[TASK STATEMENT] Below are the records; give again exactly the line with "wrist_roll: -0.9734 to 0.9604", the line with "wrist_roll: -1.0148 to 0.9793", and each line that lies between them, and nothing besides.

Extracted data entries:
===

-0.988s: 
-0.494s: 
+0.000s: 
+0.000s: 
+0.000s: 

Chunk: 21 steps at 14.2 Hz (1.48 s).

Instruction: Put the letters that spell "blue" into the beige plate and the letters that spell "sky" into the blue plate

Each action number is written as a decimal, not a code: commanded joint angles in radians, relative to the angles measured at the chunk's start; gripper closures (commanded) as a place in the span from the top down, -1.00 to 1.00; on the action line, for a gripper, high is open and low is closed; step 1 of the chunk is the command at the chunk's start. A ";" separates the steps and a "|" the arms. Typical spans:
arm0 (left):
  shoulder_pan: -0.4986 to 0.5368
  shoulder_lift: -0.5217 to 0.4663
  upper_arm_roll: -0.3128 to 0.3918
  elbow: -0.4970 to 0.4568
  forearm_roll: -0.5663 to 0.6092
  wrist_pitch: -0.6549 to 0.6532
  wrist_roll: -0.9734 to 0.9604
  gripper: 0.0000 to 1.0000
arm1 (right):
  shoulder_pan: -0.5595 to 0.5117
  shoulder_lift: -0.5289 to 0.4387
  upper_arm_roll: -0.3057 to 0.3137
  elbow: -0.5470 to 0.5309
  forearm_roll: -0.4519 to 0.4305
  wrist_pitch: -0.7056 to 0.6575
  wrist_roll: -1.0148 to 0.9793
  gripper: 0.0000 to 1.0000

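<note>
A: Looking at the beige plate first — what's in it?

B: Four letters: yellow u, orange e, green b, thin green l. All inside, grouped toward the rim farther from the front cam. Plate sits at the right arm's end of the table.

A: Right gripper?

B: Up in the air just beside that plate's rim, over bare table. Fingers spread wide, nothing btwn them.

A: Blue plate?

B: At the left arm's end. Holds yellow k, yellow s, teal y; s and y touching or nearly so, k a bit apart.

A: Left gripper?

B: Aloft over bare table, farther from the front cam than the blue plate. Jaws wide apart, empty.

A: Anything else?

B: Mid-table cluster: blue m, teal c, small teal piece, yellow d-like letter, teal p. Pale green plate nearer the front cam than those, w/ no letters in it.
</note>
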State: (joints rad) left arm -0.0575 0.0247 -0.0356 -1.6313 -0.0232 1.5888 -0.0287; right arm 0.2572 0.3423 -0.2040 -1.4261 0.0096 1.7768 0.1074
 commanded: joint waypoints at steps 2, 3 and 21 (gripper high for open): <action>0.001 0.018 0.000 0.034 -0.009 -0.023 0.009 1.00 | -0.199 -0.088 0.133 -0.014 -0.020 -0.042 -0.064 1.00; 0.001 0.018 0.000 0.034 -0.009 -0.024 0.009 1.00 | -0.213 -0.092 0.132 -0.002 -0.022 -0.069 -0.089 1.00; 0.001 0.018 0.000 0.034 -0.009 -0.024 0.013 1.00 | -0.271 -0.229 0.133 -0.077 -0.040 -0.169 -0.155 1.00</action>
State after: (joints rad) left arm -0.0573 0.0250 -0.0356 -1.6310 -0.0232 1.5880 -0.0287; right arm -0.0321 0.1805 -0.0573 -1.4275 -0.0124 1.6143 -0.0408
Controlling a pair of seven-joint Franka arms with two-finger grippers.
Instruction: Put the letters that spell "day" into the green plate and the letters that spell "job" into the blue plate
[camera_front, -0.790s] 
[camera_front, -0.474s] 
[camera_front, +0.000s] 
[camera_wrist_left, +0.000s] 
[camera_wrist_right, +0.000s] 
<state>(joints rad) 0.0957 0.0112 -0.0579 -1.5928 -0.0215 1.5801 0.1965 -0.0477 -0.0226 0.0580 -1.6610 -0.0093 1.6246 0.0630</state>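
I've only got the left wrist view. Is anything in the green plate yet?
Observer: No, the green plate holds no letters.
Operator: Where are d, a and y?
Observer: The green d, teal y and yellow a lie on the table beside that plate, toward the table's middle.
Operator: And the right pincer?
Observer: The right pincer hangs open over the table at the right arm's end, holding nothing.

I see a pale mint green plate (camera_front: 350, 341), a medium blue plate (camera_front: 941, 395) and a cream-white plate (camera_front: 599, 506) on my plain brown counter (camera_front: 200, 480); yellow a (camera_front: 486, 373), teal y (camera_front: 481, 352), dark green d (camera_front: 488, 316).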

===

[RESULT FOR THIS TASK]
  wrist_roll: -0.9734 to 0.9604
  gripper: 0.0000 to 1.0000
arm1 (right):
  shoulder_pan: -0.5595 to 0.5117
  shoulder_lift: -0.5289 to 0.4387
  upper_arm_roll: -0.3057 to 0.3137
  elbow: -0.5470 to 0.5309
  forearm_roll: -0.4519 to 0.4305
  wrist_pitch: -0.7056 to 0.6575
  wrist_roll: -1.0148 to 0.9793

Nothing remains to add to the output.